(MATERIAL PROVIDED)

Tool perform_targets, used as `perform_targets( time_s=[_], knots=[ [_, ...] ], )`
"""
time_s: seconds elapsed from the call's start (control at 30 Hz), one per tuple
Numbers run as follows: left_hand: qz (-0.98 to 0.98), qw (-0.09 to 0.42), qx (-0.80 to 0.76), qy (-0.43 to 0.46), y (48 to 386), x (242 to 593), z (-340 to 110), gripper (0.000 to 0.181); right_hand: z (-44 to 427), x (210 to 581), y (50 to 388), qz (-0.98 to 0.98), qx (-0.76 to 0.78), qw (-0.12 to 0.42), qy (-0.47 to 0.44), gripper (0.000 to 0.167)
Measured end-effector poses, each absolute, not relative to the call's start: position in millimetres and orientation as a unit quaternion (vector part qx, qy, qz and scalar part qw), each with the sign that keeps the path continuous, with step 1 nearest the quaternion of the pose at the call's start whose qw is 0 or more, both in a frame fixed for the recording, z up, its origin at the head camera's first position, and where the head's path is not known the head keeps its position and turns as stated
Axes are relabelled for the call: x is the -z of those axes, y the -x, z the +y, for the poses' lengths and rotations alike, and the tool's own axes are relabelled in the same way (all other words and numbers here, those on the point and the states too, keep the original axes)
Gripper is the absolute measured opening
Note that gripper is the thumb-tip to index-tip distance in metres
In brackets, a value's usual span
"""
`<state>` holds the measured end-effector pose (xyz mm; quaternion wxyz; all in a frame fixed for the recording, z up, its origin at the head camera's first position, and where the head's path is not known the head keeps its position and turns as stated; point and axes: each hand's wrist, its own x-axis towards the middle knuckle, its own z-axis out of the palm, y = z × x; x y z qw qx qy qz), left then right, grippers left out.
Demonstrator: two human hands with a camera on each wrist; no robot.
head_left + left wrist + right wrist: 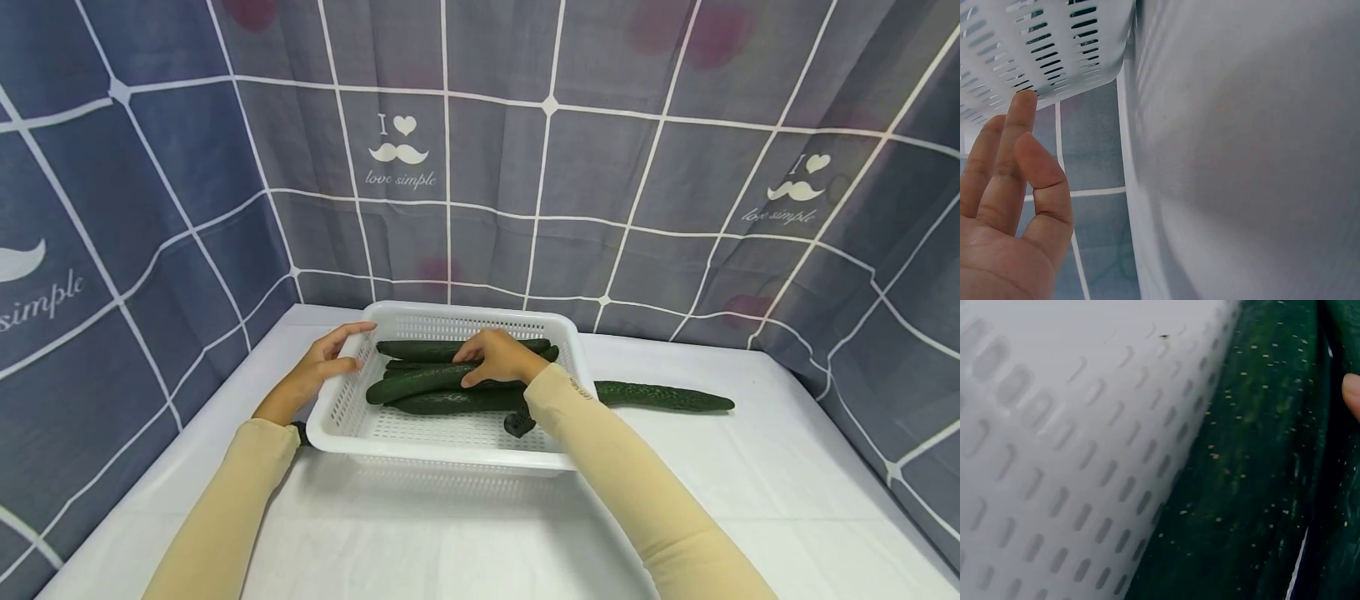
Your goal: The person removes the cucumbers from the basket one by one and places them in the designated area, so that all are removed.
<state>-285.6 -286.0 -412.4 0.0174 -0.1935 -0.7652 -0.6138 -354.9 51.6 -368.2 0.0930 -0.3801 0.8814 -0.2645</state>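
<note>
A white perforated plastic basket (450, 457) holds several dark green cucumbers. My right hand (501, 357) reaches over its right side and grips a cucumber (420, 382) lying on top of the others, thumb on the near side. Behind it lies another cucumber (420, 351), and in front a third (450, 404). In the right wrist view a large cucumber (1235, 462) fills the middle, and only one fingertip (1352, 394) shows. At the basket's left end, my left hand (324, 367) touches the rim with fingers extended; the left wrist view shows this hand (1010, 206) beside the slotted wall.
One more cucumber (663, 398) rests on the white tablecloth (420, 542), right of the basket and partly hidden by it. A small black device (519, 423) sits under my right wrist. Grey checked curtains (495, 150) enclose the table at the back and sides.
</note>
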Motion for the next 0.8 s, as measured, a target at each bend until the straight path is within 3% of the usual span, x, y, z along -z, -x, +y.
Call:
perform_targets(
  time_s=[0.57, 0.8],
  knots=[
    [-0.762, 0.013, 0.619, 0.191, 287.1, 412.5, -287.2, 0.062, 56.0, 361.0, 356.9, 0.853, 0.367, 0.115, 0.352, 0.035],
    [-0.754, 0.034, 0.622, 0.211, 289.2, 416.4, -286.3, 0.061, 60.8, 356.2, 358.6, 0.833, 0.424, 0.128, 0.332, 0.035]
  ],
)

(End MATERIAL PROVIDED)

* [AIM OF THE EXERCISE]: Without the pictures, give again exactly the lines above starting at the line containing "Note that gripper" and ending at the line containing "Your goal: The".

* [EXPECTED ANSWER]:
Note that gripper is the thumb-tip to index-tip distance in metres
In brackets, a value's usual span
"""
`<state>` holds the measured end-effector pose (xyz mm; quaternion wxyz; all in a frame fixed for the recording, z up, its origin at the head camera's first position, and where the head's path is not known the head keeps its position and turns as stated; point and axes: each hand's wrist, its own x-axis towards the middle knuckle, its own z-axis out of the palm, y = z × x; x y z qw qx qy qz), left then right, grippers left out.
Demonstrator: two human hands with a camera on each wrist; no robot.
head_left + left wrist + right wrist: 
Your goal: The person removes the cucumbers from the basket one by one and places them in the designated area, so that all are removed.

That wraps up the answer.